§ **Task**
The records, repeated exactly and in full, are the expected answer.

§ **Records shown**
※

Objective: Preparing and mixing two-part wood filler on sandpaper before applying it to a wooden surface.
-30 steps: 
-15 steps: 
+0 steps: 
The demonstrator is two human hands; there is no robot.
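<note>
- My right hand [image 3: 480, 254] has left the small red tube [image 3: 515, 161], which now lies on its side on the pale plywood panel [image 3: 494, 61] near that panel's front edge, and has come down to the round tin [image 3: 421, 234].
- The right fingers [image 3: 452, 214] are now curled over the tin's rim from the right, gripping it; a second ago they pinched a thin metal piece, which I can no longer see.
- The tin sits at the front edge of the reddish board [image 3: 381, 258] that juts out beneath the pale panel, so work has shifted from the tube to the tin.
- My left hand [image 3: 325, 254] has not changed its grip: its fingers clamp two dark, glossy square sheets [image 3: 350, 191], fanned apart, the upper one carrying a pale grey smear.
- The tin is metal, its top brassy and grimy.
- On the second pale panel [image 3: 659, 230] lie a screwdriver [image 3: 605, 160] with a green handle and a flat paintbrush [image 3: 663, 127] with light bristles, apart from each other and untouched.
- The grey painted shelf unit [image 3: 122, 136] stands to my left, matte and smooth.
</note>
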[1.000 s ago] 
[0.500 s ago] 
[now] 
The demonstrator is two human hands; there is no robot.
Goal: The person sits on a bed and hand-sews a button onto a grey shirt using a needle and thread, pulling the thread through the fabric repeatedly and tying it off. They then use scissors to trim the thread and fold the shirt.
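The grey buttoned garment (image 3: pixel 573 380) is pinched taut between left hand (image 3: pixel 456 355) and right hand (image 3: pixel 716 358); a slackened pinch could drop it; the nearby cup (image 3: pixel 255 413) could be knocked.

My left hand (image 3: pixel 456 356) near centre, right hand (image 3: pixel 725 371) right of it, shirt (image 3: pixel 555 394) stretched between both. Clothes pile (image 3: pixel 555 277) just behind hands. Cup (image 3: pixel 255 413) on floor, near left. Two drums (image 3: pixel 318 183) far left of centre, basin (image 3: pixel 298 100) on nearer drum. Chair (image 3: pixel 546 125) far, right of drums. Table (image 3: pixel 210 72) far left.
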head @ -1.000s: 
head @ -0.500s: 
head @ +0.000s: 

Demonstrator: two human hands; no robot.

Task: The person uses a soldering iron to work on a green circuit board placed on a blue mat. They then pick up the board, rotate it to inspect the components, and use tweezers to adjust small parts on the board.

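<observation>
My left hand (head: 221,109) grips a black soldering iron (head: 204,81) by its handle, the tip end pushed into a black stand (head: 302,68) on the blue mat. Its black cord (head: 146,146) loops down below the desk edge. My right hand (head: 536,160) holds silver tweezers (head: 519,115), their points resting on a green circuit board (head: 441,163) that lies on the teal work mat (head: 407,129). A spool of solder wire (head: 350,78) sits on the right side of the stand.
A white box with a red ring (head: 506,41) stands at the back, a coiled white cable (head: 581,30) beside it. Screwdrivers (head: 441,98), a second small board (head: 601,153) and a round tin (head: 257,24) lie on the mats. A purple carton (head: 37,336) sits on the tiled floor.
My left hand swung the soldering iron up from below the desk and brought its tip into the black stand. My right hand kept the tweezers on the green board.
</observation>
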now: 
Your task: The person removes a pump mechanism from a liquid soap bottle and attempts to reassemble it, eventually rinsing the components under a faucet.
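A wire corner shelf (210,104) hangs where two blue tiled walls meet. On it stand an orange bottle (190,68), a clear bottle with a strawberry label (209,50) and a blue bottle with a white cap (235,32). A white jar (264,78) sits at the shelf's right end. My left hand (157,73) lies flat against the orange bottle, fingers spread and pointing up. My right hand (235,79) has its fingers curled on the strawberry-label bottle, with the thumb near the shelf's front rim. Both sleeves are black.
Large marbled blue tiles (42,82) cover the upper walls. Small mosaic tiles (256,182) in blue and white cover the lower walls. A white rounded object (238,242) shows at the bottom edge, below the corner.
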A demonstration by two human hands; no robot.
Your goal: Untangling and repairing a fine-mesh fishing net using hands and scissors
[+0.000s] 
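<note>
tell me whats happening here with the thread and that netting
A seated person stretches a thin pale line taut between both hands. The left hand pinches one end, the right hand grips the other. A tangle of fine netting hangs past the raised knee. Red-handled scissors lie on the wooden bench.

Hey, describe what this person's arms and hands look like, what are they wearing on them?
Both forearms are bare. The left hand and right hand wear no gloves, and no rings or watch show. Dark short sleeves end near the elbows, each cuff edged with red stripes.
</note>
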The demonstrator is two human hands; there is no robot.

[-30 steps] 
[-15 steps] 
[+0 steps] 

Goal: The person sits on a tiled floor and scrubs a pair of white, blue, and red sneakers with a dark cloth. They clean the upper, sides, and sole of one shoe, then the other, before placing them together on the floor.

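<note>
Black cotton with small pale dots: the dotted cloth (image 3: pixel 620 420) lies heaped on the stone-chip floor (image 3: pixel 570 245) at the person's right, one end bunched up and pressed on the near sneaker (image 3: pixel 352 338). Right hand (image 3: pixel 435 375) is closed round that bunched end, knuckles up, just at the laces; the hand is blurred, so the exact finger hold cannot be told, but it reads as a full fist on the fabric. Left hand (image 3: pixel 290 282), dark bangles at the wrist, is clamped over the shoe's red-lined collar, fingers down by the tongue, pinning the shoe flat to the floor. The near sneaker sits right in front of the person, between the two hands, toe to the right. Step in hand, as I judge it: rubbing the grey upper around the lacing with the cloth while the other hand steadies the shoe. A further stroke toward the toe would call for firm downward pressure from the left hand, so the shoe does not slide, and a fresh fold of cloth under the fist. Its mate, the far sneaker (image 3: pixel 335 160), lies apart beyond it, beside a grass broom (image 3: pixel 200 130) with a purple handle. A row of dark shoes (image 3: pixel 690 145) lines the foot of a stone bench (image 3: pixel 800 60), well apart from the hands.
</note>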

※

§ **Solution to the problem**
Objective: Preparing and mixing two-part wood filler on sandpaper before applying it to a wooden surface.
-30 steps: 
-15 steps: 
+0 steps: 
The demonstrator is two human hands; there is no robot.
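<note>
- My right hand [image 3: 480, 254] has left the small red tube [image 3: 515, 161], which now lies on its side on the pale plywood panel [image 3: 494, 61] near that panel's front edge, and has come down to the round tin [image 3: 421, 234].
- The right fingers [image 3: 452, 214] are now curled over the tin's rim from the right, gripping it; a second ago they pinched a thin metal piece, which I can no longer see.
- The tin sits at the front edge of the reddish board [image 3: 381, 258] that juts out beneath the pale panel, so work has shifted from the tube to the tin.
- My left hand [image 3: 325, 254] has not changed its grip: its fingers clamp two dark, glossy square sheets [image 3: 350, 191], fanned apart, the upper one carrying a pale grey smear.
- The tin is metal, its top brassy and grimy.
- On the second pale panel [image 3: 659, 230] lie a screwdriver [image 3: 605, 160] with a green handle and a flat paintbrush [image 3: 663, 127] with light bristles, apart from each other and untouched.
- The grey painted shelf unit [image 3: 122, 136] stands to my left, matte and smooth.
</note>
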[1.000 s ago] 
[0.500 s ago] 
[now] 
The demonstrator is two human hands; there is no robot.
Goal: The person sits on a bed and hand-sews a button onto a grey shirt using a needle and thread, pulling the thread through the fabric repeatedly and tying it off. They then use scissors to trim the thread and fold the shirt.
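The grey buttoned garment (image 3: pixel 573 380) is pinched taut between left hand (image 3: pixel 456 355) and right hand (image 3: pixel 716 358); a slackened pinch could drop it; the nearby cup (image 3: pixel 255 413) could be knocked.

My left hand (image 3: pixel 456 356) near centre, right hand (image 3: pixel 725 371) right of it, shirt (image 3: pixel 555 394) stretched between both. Clothes pile (image 3: pixel 555 277) just behind hands. Cup (image 3: pixel 255 413) on floor, near left. Two drums (image 3: pixel 318 183) far left of centre, basin (image 3: pixel 298 100) on nearer drum. Chair (image 3: pixel 546 125) far, right of drums. Table (image 3: pixel 210 72) far left.
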head @ -1.000s: 
head @ -0.500s: 
head @ +0.000s: 

Demonstrator: two human hands; no robot.

Task: The person uses a soldering iron to work on a green circuit board placed on a blue mat. They then pick up the board, rotate it to inspect the components, and use tweezers to adjust small parts on the board.

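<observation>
My left hand (head: 221,109) grips a black soldering iron (head: 204,81) by its handle, the tip end pushed into a black stand (head: 302,68) on the blue mat. Its black cord (head: 146,146) loops down below the desk edge. My right hand (head: 536,160) holds silver tweezers (head: 519,115), their points resting on a green circuit board (head: 441,163) that lies on the teal work mat (head: 407,129). A spool of solder wire (head: 350,78) sits on the right side of the stand.
A white box with a red ring (head: 506,41) stands at the back, a coiled white cable (head: 581,30) beside it. Screwdrivers (head: 441,98), a second small board (head: 601,153) and a round tin (head: 257,24) lie on the mats. A purple carton (head: 37,336) sits on the tiled floor.
My left hand swung the soldering iron up from below the desk and brought its tip into the black stand. My right hand kept the tweezers on the green board.
</observation>
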now: 
Your task: The person removes a pump mechanism from a liquid soap bottle and attempts to reassemble it, eventually rinsing the components under a faucet.
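A wire corner shelf (210,104) hangs where two blue tiled walls meet. On it stand an orange bottle (190,68), a clear bottle with a strawberry label (209,50) and a blue bottle with a white cap (235,32). A white jar (264,78) sits at the shelf's right end. My left hand (157,73) lies flat against the orange bottle, fingers spread and pointing up. My right hand (235,79) has its fingers curled on the strawberry-label bottle, with the thumb near the shelf's front rim. Both sleeves are black.
Large marbled blue tiles (42,82) cover the upper walls. Small mosaic tiles (256,182) in blue and white cover the lower walls. A white rounded object (238,242) shows at the bottom edge, below the corner.
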A demonstration by two human hands; no robot.
Your goal: Untangling and repairing a fine-mesh fishing net using hands and scissors
[+0.000s] 
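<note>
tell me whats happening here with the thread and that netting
A seated person stretches a thin pale line taut between both hands. The left hand pinches one end, the right hand grips the other. A tangle of fine netting hangs past the raised knee. Red-handled scissors lie on the wooden bench.

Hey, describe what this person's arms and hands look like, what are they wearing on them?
Both forearms are bare. The left hand and right hand wear no gloves, and no rings or watch show. Dark short sleeves end near the elbows, each cuff edged with red stripes.
</note>
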The demonstrator is two human hands; there is no robot.

[-30 steps] 
[-15 steps] 
[+0 steps] 

Goal: The person sits on a tiled floor and scrubs a pair of white, blue, and red sneakers with a dark cloth. They clean the upper, sides, and sole of one shoe, then the other, before placing them together on the floor.

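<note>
Black cotton with small pale dots: the dotted cloth (image 3: pixel 620 420) lies heaped on the stone-chip floor (image 3: pixel 570 245) at the person's right, one end bunched up and pressed on the near sneaker (image 3: pixel 352 338). Right hand (image 3: pixel 435 375) is closed round that bunched end, knuckles up, just at the laces; the hand is blurred, so the exact finger hold cannot be told, but it reads as a full fist on the fabric. Left hand (image 3: pixel 290 282), dark bangles at the wrist, is clamped over the shoe's red-lined collar, fingers down by the tongue, pinning the shoe flat to the floor. The near sneaker sits right in front of the person, between the two hands, toe to the right. Step in hand, as I judge it: rubbing the grey upper around the lacing with the cloth while the other hand steadies the shoe. A further stroke toward the toe would call for firm downward pressure from the left hand, so the shoe does not slide, and a fresh fold of cloth under the fist. Its mate, the far sneaker (image 3: pixel 335 160), lies apart beyond it, beside a grass broom (image 3: pixel 200 130) with a purple handle. A row of dark shoes (image 3: pixel 690 145) lines the foot of a stone bench (image 3: pixel 800 60), well apart from the hands.
</note>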

With that, the output is complete.